24.7.1.4 Defining Tokens

SMIE comes with a predefined lexical analyzer which uses syntax tables in the following way: any sequence of characters that have word or symbol syntax is considered a token, and so is any sequence of characters that have punctuation syntax. This default lexer is often a good starting point but is rarely actually correct for any given language. For example, it will consider "2,+3" to be composed of 3 tokens: "2", ",+", and "3".

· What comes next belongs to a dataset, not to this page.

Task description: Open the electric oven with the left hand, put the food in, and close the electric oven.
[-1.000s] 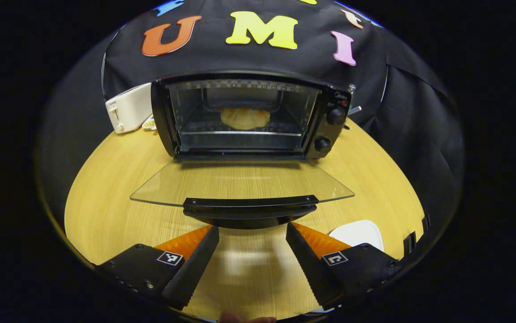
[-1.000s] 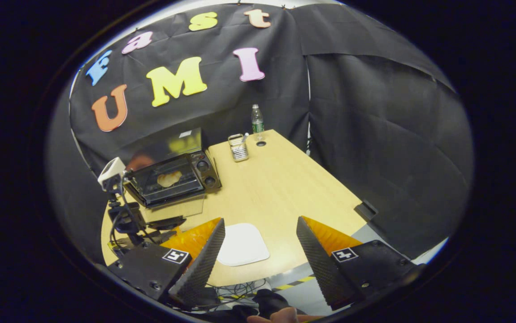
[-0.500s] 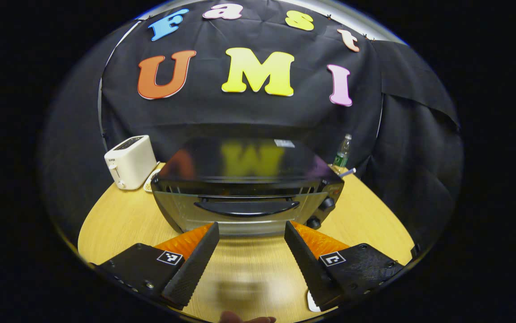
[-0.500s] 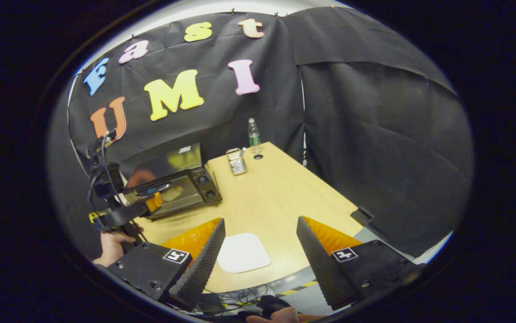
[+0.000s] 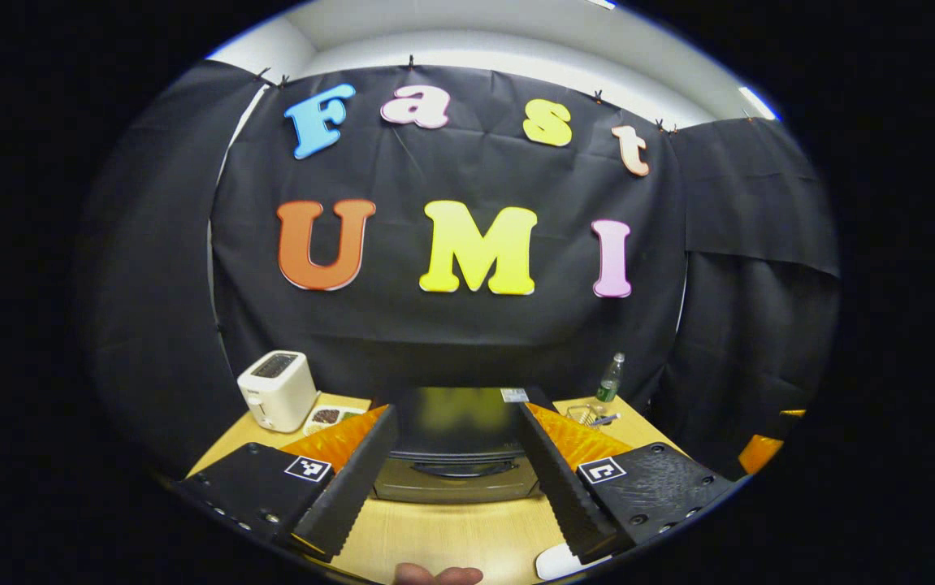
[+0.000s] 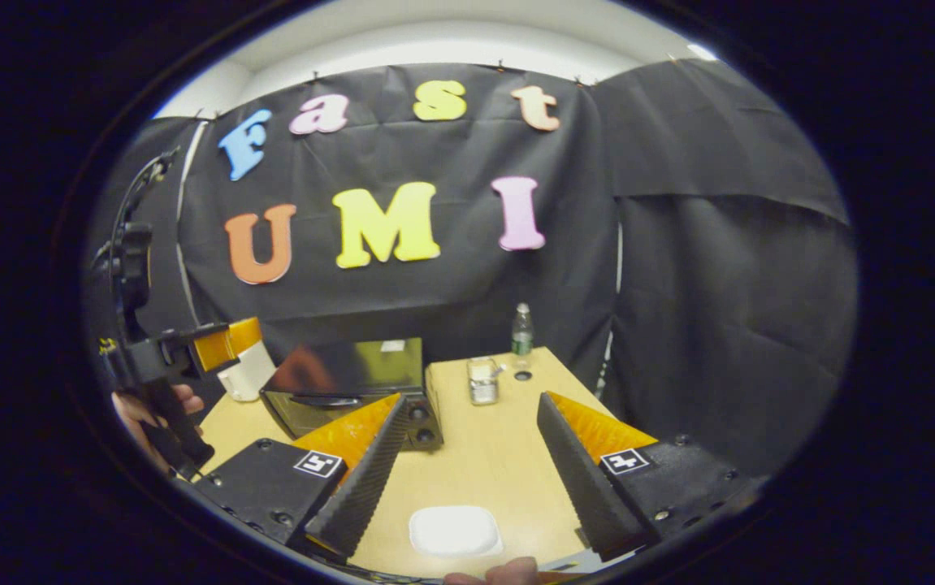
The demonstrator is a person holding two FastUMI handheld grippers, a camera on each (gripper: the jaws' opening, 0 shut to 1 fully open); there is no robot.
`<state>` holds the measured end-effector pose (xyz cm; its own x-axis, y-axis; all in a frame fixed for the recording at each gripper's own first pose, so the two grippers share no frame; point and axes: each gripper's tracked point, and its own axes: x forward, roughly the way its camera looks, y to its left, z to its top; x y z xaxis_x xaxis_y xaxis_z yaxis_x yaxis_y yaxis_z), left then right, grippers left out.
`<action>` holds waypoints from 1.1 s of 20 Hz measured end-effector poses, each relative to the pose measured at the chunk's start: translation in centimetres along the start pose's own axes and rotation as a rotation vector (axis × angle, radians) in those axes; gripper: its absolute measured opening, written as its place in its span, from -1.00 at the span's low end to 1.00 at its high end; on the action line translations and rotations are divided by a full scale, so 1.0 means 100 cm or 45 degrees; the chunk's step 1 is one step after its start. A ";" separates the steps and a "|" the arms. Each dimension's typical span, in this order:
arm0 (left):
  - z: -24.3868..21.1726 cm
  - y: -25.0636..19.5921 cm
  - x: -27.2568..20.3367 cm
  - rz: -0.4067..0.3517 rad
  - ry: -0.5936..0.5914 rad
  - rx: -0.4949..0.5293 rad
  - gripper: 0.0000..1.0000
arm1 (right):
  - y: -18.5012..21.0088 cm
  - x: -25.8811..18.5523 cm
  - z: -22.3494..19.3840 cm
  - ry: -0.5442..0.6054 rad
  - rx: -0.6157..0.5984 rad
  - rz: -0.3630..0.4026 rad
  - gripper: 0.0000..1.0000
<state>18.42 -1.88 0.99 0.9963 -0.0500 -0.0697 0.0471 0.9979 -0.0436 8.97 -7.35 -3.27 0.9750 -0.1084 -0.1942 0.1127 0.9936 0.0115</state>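
Note:
The black electric oven [image 5: 457,455] stands on the wooden table with its glass door shut and its handle [image 5: 457,469] facing me. My left gripper [image 5: 457,479] hangs open in front of it, pulled back and raised, holding nothing. In the right gripper view the oven [image 6: 337,390] sits at the left, its knobs [image 6: 417,424] by my finger. My right gripper [image 6: 471,471] is open and empty above the table. The left gripper [image 6: 191,353] shows there too, held up by a hand [image 6: 142,414] left of the oven. The food is hidden behind the door.
A white toaster [image 5: 276,390] stands left of the oven, with a small dish [image 5: 327,417] beside it. A bottle [image 6: 521,329] and a metal holder [image 6: 483,380] stand at the table's far end. A white plate [image 6: 455,530] lies near the front edge.
The oven door went from lying open, food visible inside, to shut. My left gripper then drew back and tilted upward. My right gripper's view also rose and swung toward the wall.

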 end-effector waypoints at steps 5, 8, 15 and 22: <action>0.053 0.007 -0.061 0.012 -0.110 -0.046 0.89 | 0.036 -0.005 0.037 -0.118 0.045 0.130 0.94; 0.056 0.016 -0.100 0.013 -0.123 -0.045 0.89 | 0.052 -0.027 0.050 -0.153 0.055 0.153 0.94; 0.030 0.050 -0.199 0.066 -0.111 -0.053 0.89 | 0.086 -0.117 0.037 -0.191 0.004 0.162 0.96; 0.005 0.069 -0.260 0.101 -0.103 -0.038 0.89 | 0.105 -0.181 0.014 -0.193 -0.050 0.142 1.00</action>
<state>-7.12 6.32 2.99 0.9994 0.0340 0.0069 -0.0334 0.9969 -0.0713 -7.26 5.02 1.78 0.9990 0.0020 -0.0441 -0.0027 0.9999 -0.0138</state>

To describe the lexing rules of your language to SMIE, you need 2 functions, one to fetch the next token, and another to fetch the previous token. Those functions will usually first skip whitespace and comments and then look at the next chunk of text to see if it is a special token. If so it should skip the token and return a description of this token. Usually this is simply the string extracted from the buffer, but it can be anything you want. For example:

(defvar sample-keywords-regexp
  (regexp-opt '("+" "*" "," ";" ">" ">=" "<" "<=" ":=" "=")))
(defun sample-smie-forward-token ()
  (forward-comment (point-max))
  (cond
   ((looking-at sample-keywords-regexp)
    (goto-char (match-end 0))
    (match-string-no-properties 0))
   (t (buffer-substring-no-properties
       (point)
       (progn (skip-syntax-forward "w_")
              (point))))))
(defun sample-smie-backward-token ()
  (forward-comment (- (point)))
  (cond
   ((looking-back sample-keywords-regexp (- (point) 2) t)
    (goto-char (match-beginning 0))
    (match-string-no-properties 0))
   (t (buffer-substring-no-properties
       (point)
       (progn (skip-syntax-backward "w_")
              (point))))))

Notice how those lexers return the empty string when in front of parentheses. This is because SMIE automatically takes care of the parentheses defined in the syntax table. More specifically if the lexer returns nil or an empty string, SMIE tries to handle the corresponding text as a sexp according to syntax tables.